Trois ans d’aventures. Des tumultueuses, des tendres, des tapageuses, des discrètes, des tourmentées, des sereines, des troublantes, des quelconques, des intenses et des superflues. Mais toutes, comme des miroirs de moi, m’ont permis de mieux me regarder.

Au début tu ne sais pas et tu ne réfléchis pas toujours beaucoup. C’est le début de la course : tu pars trop vite, tu ne t’économises pas, c’est l’euphorie. Mais tu te fatigues et tu finis par comprendre que le parcours peut être long. Alors tu choisis mieux tes chemins et tu t’équipes autrement. Tu essaies d’avoir moins froid. Tu sondes mieux tes partenaires, aussi. Vont-ils te ralentir ou accélérer ton pas ? Découvrir pourquoi ils courent en revanche reste toujours aussi compliqué, et tu te trompes, souvent. Il t’est même arrivé de croire que certains couraient pour toi ! Quelle idiote tu fais, parfois…

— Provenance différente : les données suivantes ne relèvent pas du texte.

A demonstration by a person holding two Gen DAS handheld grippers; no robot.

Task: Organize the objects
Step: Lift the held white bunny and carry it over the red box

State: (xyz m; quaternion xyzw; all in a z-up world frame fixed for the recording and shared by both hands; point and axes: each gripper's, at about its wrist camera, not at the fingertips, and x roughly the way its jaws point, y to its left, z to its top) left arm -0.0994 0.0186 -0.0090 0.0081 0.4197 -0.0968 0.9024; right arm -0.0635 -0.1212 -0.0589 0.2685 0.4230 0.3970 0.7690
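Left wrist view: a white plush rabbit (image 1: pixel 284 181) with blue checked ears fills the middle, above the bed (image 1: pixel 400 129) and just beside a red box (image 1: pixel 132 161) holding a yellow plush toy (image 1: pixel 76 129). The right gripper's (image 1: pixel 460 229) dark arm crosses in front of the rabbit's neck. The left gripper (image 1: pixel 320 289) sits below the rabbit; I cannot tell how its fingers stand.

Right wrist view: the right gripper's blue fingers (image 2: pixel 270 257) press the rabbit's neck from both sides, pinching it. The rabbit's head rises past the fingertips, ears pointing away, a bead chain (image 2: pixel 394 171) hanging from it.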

C’est la première vérité qu’il faut savoir regarder en face : dans cette tribulation on court tous pour soi, jamais pour quelqu’un. Le croire, c’est se tromper d’aspiration et multiplier les obstacles. On l’oublie facilement quand on a réglé son pas sur le pas d’un partenaire. On oublie beaucoup de choses quand on court trop longtemps à côté de quelqu’un… Je ne compte pas les fois où j’ai fait cette erreur de penser qu’#ils couraient pour moi. Qu’#ils me suivaient pour mon audace à ne pas choisir les sentiers balisés, pour ma maîtrise de l’exercice, et le parfum de mystère qui flotte autour de moi. Qu’on serait deux au milieu des autres. Qu’ensemble on irait plus loin, plus vite.

Il faut savoir se détacher. Je l’ai appris. Et personne n’est encore venu me prouver le contraire.

La deuxième vérité, c’est qu’il y aura des blessures. Ça n’est pas un parcours de santé, c’est un raid en solitaire : les chemins sont cahoteux et on n’est pas toujours bien préparés. Le bon côté c’est qu’avec un peu de discipline, on ne fait jamais deux fois la même erreur.

Mais le savoir ne fait pas tout.

La troisième vérité est toute personnelle : j’aime croire à cette illusion que l’un d’#eux un jour choisira malgré tout de courir avec moi. C’est peut-être inaccessible et je suis raisonnable, je pourrais m’y résoudre. Le problème, c’est que je crois que le secret qui leur aurait à tous permis de rester un peu n’était pas si bien gardé.